O hidrogênio é o elemento químico que mais existe na natureza. Sua demanda global como combustível triplicou desde 1975, até chegar a 70 milhões de toneladas anuais em 2018.
Além disso, é uma fonte de energia limpa que só emite vapor de água e não deixa resíduos no ar, ao contrário do carvão e do petróleo.
A relação do hidrogênio com a indústria já vem de longe. Este gás foi usado como combustível desde o começo do século XIX em carros, dirigíveis e naves espaciais.
A descarbonização da economia mundial — um processo inadiável — lhe dará mais destaque e, se sua produção reduzir seu preço em 50% até 2030 (tal como prevê o Conselho Mundial do Hidrogênio), estaremos sem dúvida diante de um dos combustíveis do futuro.
O que é e como é obtido o hidrogênio verde? Esta tecnologia está baseada na geração de hidrogênio — um combustível universal, leve e muito reativo — por meio de um processo químico conhecido como eletrólise.
Este método utiliza a corrente elétrica para separar o hidrogênio do oxigênio que existe na água. Por esta razão, se essa eletricidade for obtida de fontes renováveis, então produziremos energia sem emitir dióxido de carbono na atmosfera.
A obtenção do hidrogênio verde por eletrólise a partir de fontes renováveis consiste na decomposição das moléculas de água (H2O) em oxigênio (O2) e hidrogênio (H2).
Esta fonte de energia tem pontos a favor e contra que devemos saber. Revisaremos alguns de seus aspectos positivos mais relevantes:
• 100 % sustentável: o hidrogênio verde não emite gases poluentes nem durante a combustão nem durante o processo de produção.
• Armazenável: o hidrogênio é fácil de armazenar, o que permite sua utilização posterior em outros usos e em momentos diferentes ao de sua produção.
• Versátil: o hidrogênio verde pode ser transformado em eletricidade ou combustíveis sintéticos e ser utilizado com finalidades domésticas, comerciais, industriais ou de mobilidade.
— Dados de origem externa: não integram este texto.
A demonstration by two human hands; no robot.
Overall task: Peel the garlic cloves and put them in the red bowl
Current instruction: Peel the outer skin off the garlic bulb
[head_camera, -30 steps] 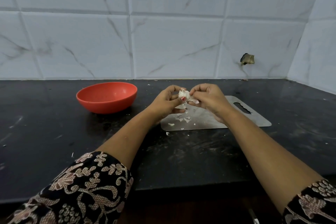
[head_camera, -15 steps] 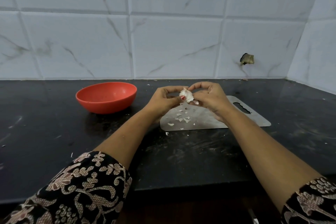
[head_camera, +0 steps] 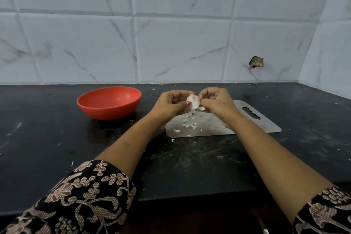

• Transportável: esta energia pode ser misturada com o gás natural em até 20 % e viajar pelos mesmos canais e infraestruturas do gás; o aumento desta porcentagem exigiria modificar diferentes elementos das redes existentes de gás para torná-las compatíveis.
Apesar de tudo, o hidrogênio verde também tem aspectos negativos que convém ressaltar:
• Custo mais alto: a energia procedente de fontes renováveis, fundamentais para gerar hidrogênio verde através da eletrólise, é mais cara de gerar, o que, por sua vez, torna mais cara a obtenção do hidrogênio.
• Maior gasto de energia: a produção do hidrogênio em geral e do verde em particular requer mais energia que outros combustíveis.
• Atenção com a segurança: o hidrogênio é um elemento muito volátil e inflamável, exigindo requisitos de segurança elevados para evitar fugas e explosões.
O hidrogênio como combustível é uma realidade em países como Estados Unidos, Rússia, China, França ou Alemanha. Outros como o Japão inclusive vão mais além, pretendendo ser uma economia de hidrogênio.
A seguir, vejamos qual será seu impacto no futuro:
A obtenção destes dois elementos é possível com a reação do hidrogênio e oxigênio em uma pilha de combustível. Este processo tem sido muito útil em missões espaciais, por exemplo, ao fornecer às tripulações água e eletricidade de forma sustentável.
Os tanques de hidrogênio comprimido são capazes de armazenar energia durante longos períodos de tempo e, além disso, são mais simples de manejar que as baterias de íons de lítio porque são mais leves.
A grande versatilidade do hidrogênio permite seu uso naqueles nichos de consumo que são muito difíceis de descarbonizar como: transporte pesado, aviação ou transporte marítimo. Há diferentes projetos neste sentido, como Hycarus e Cryoplane — promovidos pela União Europeia (UE) —, que planejam introduzi-lo em aviões de passageiros.
Esta maneira de conseguir hidrogênio verde pouparia os 830 milhões de toneladas anuais de CO2 que se originam quando este gás é produzido por combustíveis fósseis. Da mesma forma, substituir todo o H2 cinza mundial significaria 3.000 TWh renováveis adicionais por ano — similar à demanda elétrica atual na Europa.
Contudo, há algumas interrogações sobre a viabilidade do hidrogênio verde pelo seu alto custo de produção. São dúvidas razoáveis que irão desaparecendo conforme a descarbonização do planeta avance e, como consequência, se torne mais barata a geração de energia renovável.